Together is a great word and when you see a group of any age of women working on a project together without problems it a testimony of a shared common goal. They were not cleaning to gain glory for themselves or promote their way of doing things. These are wise hearted women, from the age of 15 to 77, willing to give of themselves for God work. I feel privileged to be a part of them.

Wednesday, May 8, 2024

Friends

 Friends

I could not wait to meet up with these two while on our trip.  Especially that blond pretty women who was my best friend and still is.  She is such a huge part of my past, the good part.  

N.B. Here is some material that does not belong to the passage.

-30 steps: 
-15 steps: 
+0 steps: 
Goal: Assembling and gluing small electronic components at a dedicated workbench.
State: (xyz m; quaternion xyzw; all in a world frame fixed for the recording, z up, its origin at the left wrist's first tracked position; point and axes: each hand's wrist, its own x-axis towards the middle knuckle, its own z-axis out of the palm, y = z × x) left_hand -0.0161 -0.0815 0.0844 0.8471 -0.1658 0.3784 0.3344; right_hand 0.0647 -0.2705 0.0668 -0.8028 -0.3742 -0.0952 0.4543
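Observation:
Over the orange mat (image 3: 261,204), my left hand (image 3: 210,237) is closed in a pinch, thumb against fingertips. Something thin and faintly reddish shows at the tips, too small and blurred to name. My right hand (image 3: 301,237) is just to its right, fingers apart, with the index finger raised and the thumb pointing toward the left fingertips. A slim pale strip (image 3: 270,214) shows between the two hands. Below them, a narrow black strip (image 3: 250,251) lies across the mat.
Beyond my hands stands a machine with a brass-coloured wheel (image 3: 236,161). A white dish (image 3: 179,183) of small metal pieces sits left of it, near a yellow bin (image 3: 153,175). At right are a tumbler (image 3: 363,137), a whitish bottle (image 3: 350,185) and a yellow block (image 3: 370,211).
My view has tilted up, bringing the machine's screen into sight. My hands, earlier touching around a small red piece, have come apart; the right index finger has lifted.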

Ace and I transferred from Las Vegas to Louisville with his job of ramp service man for TWA. We had left St. Louis where he hired in for Vegas.  So three place we lived in due to his job, each one holds memories.  It was not hard to move really because we did not have children then. Louisville was my favorite place we lived.   In each of those place I had friends, but not a best friend.  

We bought our first house after the birth of our first child that it took us 12 years to have.  That house sit in a neighborhood that buses from an aggressive Baptist church came into to pick children up for church. The little girl who lived next door rode that bus and she wanted our Tara to ride it too.  Four years after our daughter we had a son and God was knocking at our door through this church.  We thought it might be good for our kids to be in church, but we were not putting them on a church bus, not after all the years it took to get them.  

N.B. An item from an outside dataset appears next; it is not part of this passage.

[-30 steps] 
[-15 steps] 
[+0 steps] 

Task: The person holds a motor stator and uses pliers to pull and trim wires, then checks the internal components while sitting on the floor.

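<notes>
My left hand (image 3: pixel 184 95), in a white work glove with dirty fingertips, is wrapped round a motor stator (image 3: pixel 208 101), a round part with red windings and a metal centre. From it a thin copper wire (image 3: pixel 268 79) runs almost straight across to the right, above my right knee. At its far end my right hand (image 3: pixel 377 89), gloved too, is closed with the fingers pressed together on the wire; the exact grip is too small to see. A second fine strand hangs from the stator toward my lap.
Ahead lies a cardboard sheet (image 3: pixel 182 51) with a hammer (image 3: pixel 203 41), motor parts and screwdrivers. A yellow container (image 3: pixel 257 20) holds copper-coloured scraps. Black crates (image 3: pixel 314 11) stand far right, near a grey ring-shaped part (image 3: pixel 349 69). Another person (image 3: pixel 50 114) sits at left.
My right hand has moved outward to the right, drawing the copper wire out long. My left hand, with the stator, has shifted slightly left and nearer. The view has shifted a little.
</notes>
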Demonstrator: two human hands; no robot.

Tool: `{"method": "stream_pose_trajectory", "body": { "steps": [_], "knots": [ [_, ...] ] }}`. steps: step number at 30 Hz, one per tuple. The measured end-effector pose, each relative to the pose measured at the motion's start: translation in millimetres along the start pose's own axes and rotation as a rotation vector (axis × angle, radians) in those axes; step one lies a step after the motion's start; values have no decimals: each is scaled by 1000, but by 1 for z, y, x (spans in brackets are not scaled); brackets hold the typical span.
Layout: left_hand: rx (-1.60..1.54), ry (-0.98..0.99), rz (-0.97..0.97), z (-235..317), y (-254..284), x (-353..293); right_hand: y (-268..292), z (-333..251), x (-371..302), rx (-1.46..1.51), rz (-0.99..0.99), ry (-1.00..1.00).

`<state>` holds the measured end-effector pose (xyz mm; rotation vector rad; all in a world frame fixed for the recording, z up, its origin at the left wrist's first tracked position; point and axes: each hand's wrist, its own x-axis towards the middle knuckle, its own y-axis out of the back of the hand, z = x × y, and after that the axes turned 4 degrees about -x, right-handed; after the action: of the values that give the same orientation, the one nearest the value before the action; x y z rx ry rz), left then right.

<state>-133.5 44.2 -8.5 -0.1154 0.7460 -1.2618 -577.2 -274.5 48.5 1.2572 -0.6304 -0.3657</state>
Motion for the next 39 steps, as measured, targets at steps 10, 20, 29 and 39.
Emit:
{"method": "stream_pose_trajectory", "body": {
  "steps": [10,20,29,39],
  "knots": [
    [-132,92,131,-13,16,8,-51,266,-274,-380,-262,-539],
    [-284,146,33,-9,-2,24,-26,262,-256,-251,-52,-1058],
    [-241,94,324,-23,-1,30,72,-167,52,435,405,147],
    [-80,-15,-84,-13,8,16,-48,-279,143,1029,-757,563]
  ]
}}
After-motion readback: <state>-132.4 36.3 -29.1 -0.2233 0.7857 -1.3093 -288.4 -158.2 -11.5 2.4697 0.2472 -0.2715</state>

That women lived in that neighborhood too and we were both on a path that would meet at church.   Finally, we went to this church, my husband rededicated his life our first Sunday.  We went back the next week and I got saved.  We grew fast due to living for the world so long, we knew what didn't work.  With the Holy Spirit living in us both we stepped out in faith and became involved.  Ace begin to drive a bus and before long he was one of the ones who went into neighborhoods and invited people to come to church.  I took a children Sunday School class. 

The church had a small Christian school which our kids went too, and that sweet blond lady put her daughter in that school, and we became great friends.  We carpooled to school, hit the thrift stores together, great recipe for developing a friendship.   She had been a Christian longer than me, so I learned a lot from her.  She helped me navigate my walk with God and made it fun.  The man in the picture is her second husband, her first one died and was I was there to help her through that.  Later she met this strong Christian man whose wife had died, and my husband married them. God has kept us close even through the years we lived overseas.  When we meet up with them again, it's like we were never apart. They make us laugh, challenge our walk with God and have been supportive of our journey.  

I hope anyone who read this has a friend they could write about.  I don't think I thought friends could be that important to me until we left Louisville to move to Bolivia, South America.  I would cry because I missed my best friend so much, lay in bed at night and laugh over some of the best memories.